Data segment:
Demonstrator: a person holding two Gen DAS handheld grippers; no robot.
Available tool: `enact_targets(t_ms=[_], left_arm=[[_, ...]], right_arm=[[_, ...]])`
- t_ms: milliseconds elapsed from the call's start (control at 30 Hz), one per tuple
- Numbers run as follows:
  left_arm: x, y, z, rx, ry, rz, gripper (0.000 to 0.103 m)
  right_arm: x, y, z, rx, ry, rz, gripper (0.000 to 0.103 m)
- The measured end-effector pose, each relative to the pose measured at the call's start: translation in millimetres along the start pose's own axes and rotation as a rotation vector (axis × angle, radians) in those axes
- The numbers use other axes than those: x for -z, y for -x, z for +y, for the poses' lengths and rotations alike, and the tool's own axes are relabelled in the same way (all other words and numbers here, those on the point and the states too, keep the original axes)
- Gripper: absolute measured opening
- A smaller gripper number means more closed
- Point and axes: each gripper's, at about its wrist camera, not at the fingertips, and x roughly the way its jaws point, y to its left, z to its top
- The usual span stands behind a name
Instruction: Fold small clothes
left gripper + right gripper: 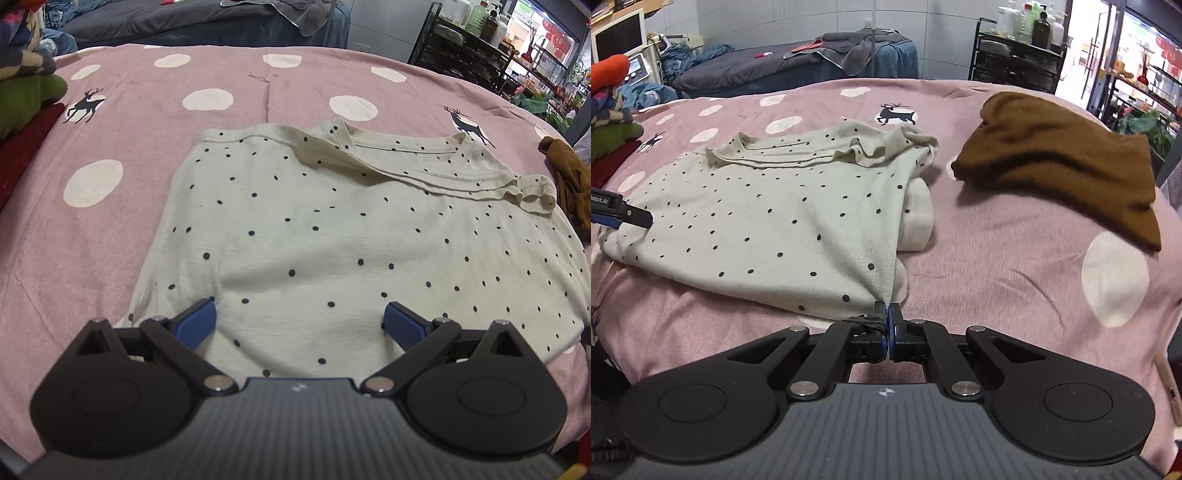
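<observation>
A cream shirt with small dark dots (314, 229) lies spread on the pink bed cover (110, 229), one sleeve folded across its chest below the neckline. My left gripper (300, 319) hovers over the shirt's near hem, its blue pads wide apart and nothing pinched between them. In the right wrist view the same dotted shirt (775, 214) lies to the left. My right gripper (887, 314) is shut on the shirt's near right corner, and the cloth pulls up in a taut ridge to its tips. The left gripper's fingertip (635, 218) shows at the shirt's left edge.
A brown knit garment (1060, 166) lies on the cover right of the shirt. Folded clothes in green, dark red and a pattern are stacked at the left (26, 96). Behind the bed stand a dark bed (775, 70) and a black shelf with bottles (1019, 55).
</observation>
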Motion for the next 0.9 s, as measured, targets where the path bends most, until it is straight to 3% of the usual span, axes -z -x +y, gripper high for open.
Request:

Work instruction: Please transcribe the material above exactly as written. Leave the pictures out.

Written reply:
Demonstrator: a person holding two Gen DAS handheld grippers; no robot.
Available tool: `enact_targets(t_ms=[_], left_arm=[[_, ...]], right_arm=[[_, ...]])`
- t_ms: milliseconds elapsed from the call's start (control at 30 Hz), one per tuple
- Numbers run as follows:
  left_arm: x, y, z, rx, ry, rz, gripper (0.000 to 0.103 m)
  right_arm: x, y, z, rx, ry, rz, gripper (0.000 to 0.103 m)
- The measured end-effector pose, each relative to the pose measured at the call's start: translation in millimetres along the start pose's own axes and rotation as a rotation vector (axis × angle, radians) in those axes
- The numbers use other axes than those: x for -z, y for -x, z for +y, for the poses' lengths and rotations alike, and the tool's own axes are relabelled in the same way (all other words and numbers here, those on the point and the states too, keep the original axes)
- Gripper: absolute measured opening
- A smaller gripper number means more closed
- Point and axes: each gripper's, at about its wrist camera, not at the fingertips, and x roughly the way its jaws point, y to its left, z to its top
- The usual span stands behind a name
Instruction: Fold small clothes
left gripper + right gripper: 
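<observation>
A cream shirt with small dark dots (314, 229) lies spread on the pink bed cover (110, 229), one sleeve folded across its chest below the neckline. My left gripper (300, 319) hovers over the shirt's near hem, its blue pads wide apart and nothing pinched between them. In the right wrist view the same dotted shirt (775, 214) lies to the left. My right gripper (887, 314) is shut on the shirt's near right corner, and the cloth pulls up in a taut ridge to its tips. The left gripper's fingertip (635, 218) shows at the shirt's left edge.
A brown knit garment (1060, 166) lies on the cover right of the shirt. Folded clothes in green, dark red and a pattern are stacked at the left (26, 96). Behind the bed stand a dark bed (775, 70) and a black shelf with bottles (1019, 55).
</observation>
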Motion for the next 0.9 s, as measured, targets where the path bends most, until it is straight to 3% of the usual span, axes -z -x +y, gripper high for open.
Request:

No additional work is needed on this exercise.